In today’s modern world, it’s all too easy to lose sight of how things work, or where they even originated from. This phenomenon often referred to as “the black box” theory, is the notion that we as humans pay little mind, or aren’t able to know the inner workings of technologies we may interact with all the time, so long as they are convenient and accessible to us.

One such example could be drawn from satellite technology in space that grants us crucial amenities like GPS, television, and high-speed internet we are all so accustomed to. Yet how often do we stop and reflect on where these systems came from? Or how they even work? The core of this answer surprisingly lies in energy, and our solution for power in space.

Though it may seem like common knowledge, satellites and spacecraft aren’t just able to conveniently refuel at a petrol station, or plug into an outlet and charge up. Such technologies in space mainly rely on battery power, or renewable energy solutions such as solar panels and radioactive generators. Given that the sun is the most readily available source of infinite energy that we know in space, it comes as no surprise that solar power has played a pivotal role in our history of space exploration.

How do solar panels work?

Solar panels work due to a phenomenon called the photovoltaic effect. Simply put, this is the process by which light is absorbed by a semiconducting material (such as silicon), creating an electrical current.

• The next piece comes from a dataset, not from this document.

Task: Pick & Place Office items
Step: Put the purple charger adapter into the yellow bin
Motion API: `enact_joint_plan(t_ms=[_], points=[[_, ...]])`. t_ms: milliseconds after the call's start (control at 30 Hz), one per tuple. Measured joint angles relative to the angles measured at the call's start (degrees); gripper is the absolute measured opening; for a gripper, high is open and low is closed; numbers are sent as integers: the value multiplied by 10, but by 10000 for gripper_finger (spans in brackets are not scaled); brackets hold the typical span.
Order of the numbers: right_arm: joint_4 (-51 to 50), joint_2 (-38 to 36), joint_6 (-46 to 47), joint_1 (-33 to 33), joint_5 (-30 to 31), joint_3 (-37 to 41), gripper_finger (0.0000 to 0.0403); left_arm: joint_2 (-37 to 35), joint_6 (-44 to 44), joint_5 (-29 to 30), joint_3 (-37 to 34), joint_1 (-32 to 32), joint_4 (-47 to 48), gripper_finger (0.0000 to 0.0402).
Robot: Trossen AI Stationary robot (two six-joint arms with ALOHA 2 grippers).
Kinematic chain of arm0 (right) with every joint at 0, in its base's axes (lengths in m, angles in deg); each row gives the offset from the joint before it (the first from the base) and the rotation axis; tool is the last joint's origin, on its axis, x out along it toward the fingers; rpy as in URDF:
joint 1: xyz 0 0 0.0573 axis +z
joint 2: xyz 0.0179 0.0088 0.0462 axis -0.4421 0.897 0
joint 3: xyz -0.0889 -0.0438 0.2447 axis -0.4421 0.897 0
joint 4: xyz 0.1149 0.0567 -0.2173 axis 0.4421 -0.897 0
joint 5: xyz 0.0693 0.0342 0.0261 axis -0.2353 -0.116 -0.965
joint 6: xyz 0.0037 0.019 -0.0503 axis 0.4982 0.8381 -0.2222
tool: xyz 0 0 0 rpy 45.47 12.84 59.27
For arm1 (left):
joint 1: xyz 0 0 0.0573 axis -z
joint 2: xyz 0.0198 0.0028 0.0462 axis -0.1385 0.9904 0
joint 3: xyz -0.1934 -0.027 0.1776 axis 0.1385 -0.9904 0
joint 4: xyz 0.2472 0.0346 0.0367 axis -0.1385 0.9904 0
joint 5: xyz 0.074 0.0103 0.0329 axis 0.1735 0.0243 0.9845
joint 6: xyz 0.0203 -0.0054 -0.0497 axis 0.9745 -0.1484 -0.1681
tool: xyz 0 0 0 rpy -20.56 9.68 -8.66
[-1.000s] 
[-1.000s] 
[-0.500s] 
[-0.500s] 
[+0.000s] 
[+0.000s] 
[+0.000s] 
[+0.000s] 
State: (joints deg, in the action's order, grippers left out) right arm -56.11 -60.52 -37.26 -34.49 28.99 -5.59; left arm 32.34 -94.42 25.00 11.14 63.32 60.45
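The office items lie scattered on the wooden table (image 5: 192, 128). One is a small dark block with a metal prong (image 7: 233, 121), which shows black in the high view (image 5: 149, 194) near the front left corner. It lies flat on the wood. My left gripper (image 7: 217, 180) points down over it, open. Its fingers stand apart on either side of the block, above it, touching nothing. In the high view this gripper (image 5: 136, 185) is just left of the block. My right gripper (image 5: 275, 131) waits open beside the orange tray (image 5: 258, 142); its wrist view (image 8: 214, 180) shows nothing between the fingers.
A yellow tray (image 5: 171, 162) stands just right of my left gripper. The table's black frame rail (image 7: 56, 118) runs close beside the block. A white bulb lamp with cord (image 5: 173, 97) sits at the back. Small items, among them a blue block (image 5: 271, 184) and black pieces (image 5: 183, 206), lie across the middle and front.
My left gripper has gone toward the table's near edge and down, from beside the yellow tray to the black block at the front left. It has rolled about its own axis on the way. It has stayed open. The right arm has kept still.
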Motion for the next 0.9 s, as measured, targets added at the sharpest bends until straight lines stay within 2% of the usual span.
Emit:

To explain in more detail, this all takes place because of the quantum makeup of materials. All materials are composed of atoms, which in turn are made up of protons, neutrons, and electrons. The electrons exist at varying energy levels, so when they absorb light, these electrons gain more energy and move up to higher levels, leaving a “gap” behind them. When electrons gain this extra energy, they effectively move through the conducting material, which creates an electric current.

Although the first man-made demonstration of this effect took place in 1839, it wasn’t until 1883 that we had the creation of the very first solar cell made of a semiconducting material called selenium. It is interesting to note that the first selenium solar cell had an energy efficiency of less than 1%, while solar panels today are nearing an efficiency of around 40%!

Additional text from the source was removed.